Would they still be able to play with their grandchildren? How much time would they have to spend in a rehabilitation clinic? How independent would they be able to be?
“There were no data to answer them,” Iwashyna recalls. “At the time, much of critical care medicine used inpatient mortality as its only outcome—either you died, or you were discharged alive. The prevailing narrative was that either patients died or they got better. I just didn’t buy that.”
When Iwashyna began examining what happens to patients after they are released from the ICU, he found that lasting impacts were quite common. Driven by an increasing conviction that the distinction between social programs and health programs was unproductive, he has since dedicated his career to finding ways to think about social and health safety net integration for patients to improve long-term health outcomes.
Iwashyna joins Johns Hopkins University as a Bloomberg Distinguished Professor of Social Science and Justice in Medicine. He holds primary appointments in the Division of Pulmonary and Critical Care Medicine in the School of Medicine and the Department of Health Policy and Management in the Bloomberg School of Public Health. He is also part of the Knowledge to Action and the Business of Health cluster, part of the second phase of the BDP program, which will double the total number of Bloomberg Distinguished Professors to 100. These faculty-developed interdisciplinary clusters will recruit new BDPs and junior faculty members to Johns Hopkins to conduct transformational research in 10 crucial fields.
A shift in focus
The combination of intellectual curiosity and desire for effecting change has been a guiding thread through much of Iwashyna’s life. Early in his academic career as a pre-med student, a friend recommended he read William Julius Wilson’s The Truly Disadvantaged and Douglas Massey and Nancy Denton’s American Apartheid.

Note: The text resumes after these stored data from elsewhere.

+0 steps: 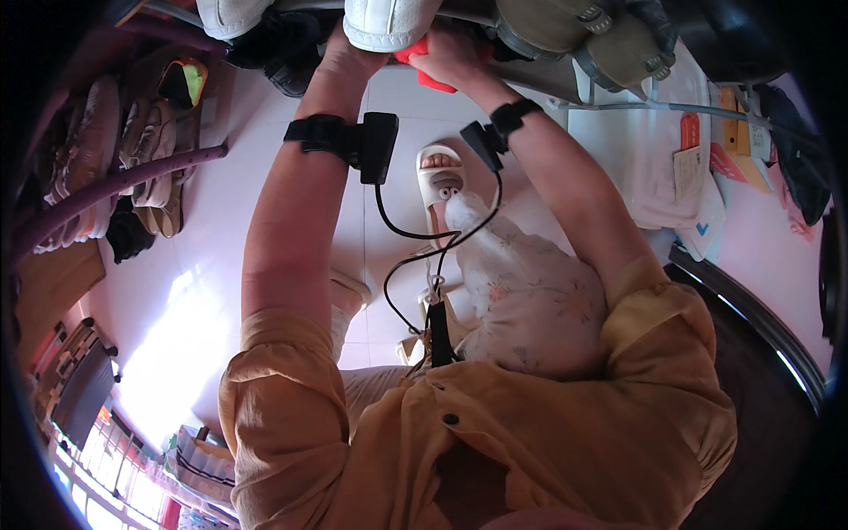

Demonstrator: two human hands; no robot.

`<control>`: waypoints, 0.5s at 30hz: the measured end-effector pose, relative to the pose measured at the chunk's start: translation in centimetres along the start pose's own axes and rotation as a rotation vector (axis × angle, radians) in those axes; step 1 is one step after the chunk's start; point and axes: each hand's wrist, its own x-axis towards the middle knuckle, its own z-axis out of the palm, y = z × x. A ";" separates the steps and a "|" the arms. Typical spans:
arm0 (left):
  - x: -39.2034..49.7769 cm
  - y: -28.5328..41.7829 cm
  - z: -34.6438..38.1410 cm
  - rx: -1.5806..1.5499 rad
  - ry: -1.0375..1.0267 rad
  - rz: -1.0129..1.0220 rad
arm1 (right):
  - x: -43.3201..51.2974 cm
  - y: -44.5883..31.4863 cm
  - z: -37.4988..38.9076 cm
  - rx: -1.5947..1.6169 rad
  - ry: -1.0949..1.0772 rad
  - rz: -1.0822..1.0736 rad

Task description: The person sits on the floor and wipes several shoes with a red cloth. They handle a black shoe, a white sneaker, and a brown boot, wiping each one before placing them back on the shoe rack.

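Observation:
Both my arms reach forward to a shoe rack. My right hand (448, 54) is closed on something bright red (434, 81), apparently a cloth, just below and beside a white shoe (387, 26). The shoe's rounded end faces me. My left hand (354, 56) reaches in under the shoe's left side; its fingers are hidden, so I cannot tell whether it grips anything. Left of it are dark shoes (285, 46) and another white shoe (233, 14). Olive-brown shoes (550, 26) sit to the right of my right hand.
More shoes (149, 152) stand at the left by a purple tube (126, 175). A clear plastic box (669, 192) is on the right, below a grey metal rack bar (662, 106). Black cables (414, 233) hang between my wrist-worn devices. My slippered foot (440, 165) rests on the tiled floor (391, 93).

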 end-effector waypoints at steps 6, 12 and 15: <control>-0.5 -0.6 -0.3 0.011 0.002 -0.014 | -6.1 -4.3 -0.1 0.156 -0.543 -0.424; -4.2 -1.3 -1.6 0.260 0.128 -0.132 | -10.7 3.0 -5.9 0.286 0.094 -0.157; -5.5 -1.9 -2.4 0.218 0.206 -0.176 | -12.0 6.8 -6.0 0.014 0.319 -0.064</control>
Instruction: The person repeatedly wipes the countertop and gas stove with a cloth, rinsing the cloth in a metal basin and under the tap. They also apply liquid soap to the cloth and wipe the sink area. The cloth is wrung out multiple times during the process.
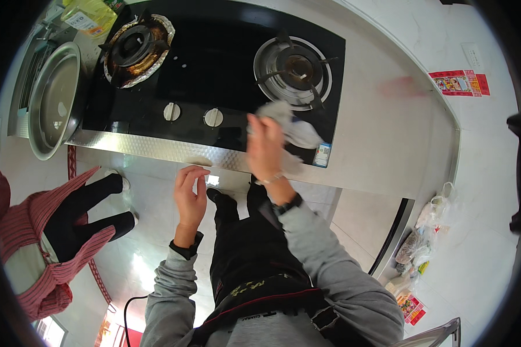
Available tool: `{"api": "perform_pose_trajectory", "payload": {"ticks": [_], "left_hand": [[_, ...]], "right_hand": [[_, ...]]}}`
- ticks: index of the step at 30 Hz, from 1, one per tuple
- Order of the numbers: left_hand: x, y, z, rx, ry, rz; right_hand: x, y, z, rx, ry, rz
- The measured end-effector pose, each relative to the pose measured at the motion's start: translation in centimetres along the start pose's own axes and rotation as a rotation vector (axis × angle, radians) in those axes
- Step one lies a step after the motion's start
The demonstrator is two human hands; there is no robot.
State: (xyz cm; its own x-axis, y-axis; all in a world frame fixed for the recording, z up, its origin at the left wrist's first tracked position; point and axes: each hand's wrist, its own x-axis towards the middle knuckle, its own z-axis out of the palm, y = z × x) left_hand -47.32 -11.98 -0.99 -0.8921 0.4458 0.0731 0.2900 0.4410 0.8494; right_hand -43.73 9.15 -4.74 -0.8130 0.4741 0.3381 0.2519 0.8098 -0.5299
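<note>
My right hand (pixel 265 149) is at the front right of a black glass gas cooktop (pixel 217 56), blurred. It has hold of a crumpled grey-white cloth (pixel 304 132), which bunches beside and beyond the fingers near the right burner (pixel 297 67). Part of the cloth's edge also shows below, by the cooktop's front. My left hand (pixel 191 193) holds nothing. Its fingers are loosely bent, with the thumb apart, just in front of the patterned metal edge strip (pixel 156 149). Two control knobs (pixel 213 117) sit left of my right hand.
The left burner (pixel 139 50) has a stained foil ring. A metal basin (pixel 54 102) of liquid stands at the left, near a bottle of yellow liquid (pixel 89 19). Another person (pixel 47 243) stands at lower left. Plastic bags (pixel 425 234) lie along the right. A red blur (pixel 401 86) crosses the counter.
</note>
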Motion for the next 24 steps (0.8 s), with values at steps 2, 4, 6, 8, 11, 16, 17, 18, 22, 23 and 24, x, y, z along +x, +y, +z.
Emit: {"api": "perform_pose_trajectory", "payload": {"ticks": [2,4,6,8,11,16,17,18,22,23,24], "left_hand": [[0.4,0.9,0.1,-0.005,-0.039,0.042],[0.7,1.7,0.1,-0.051,-0.072,0.059],[0.8,2.2,0.0,-0.076,-0.103,0.063],[0.7,2.2,-0.3,-0.073,-0.129,0.06],[0.1,1.6,-1.2,-0.124,-0.17,-0.006],[-1.0,-0.9,-4.0,-0.155,-0.181,-0.047],[-1.3,-1.3,-4.7,-0.167,-0.184,-0.075],[-1.5,-1.9,-5.5,-0.171,-0.162,-0.041],[-2.3,-4.1,-8.9,-0.152,-0.119,-0.116],[-2.3,-4.8,-9.4,-0.148,-0.106,-0.152],[-2.3,-5.2,-9.9,-0.138,-0.089,-0.191]], "right_hand": [[4.2,-2.8,2.7,0.197,-0.036,-0.032],[8.1,-3.3,4.1,0.333,-0.019,-0.04],[9.1,-2.3,3.5,0.307,-0.04,-0.099],[6.6,0.3,0.8,0.119,-0.166,-0.166],[-0.2,6.3,-5.9,-0.055,-0.236,-0.08],[-2.4,17.5,-15.0,-0.218,-0.227,0.151],[-0.5,19.2,-16.3,-0.171,-0.225,0.287],[2.0,20.5,-17.3,-0.169,-0.251,0.524],[15.4,21.5,-20.0,-0.148,0.002,0.546],[18.8,21.0,-19.7,-0.059,0.037,0.489],[22.2,20.3,-18.7,0.018,0.048,0.417]]}}
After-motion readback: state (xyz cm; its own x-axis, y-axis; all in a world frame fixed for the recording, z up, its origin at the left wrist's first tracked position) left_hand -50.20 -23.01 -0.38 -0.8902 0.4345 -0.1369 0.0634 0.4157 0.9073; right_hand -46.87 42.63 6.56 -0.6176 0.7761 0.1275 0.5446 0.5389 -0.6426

There he found the logic and scientific rigor he enjoyed in his molecular biology studies applied to systemic racism and equity, issues he felt passionate about. The books inspired a shift in his academic focus—he added health policy courses in addition to neuroscience studies and would go on in graduate school to study questions such as how neighborhood segregation or integration impacted the provision of bystander CPR, or why people who are married tend to live longer.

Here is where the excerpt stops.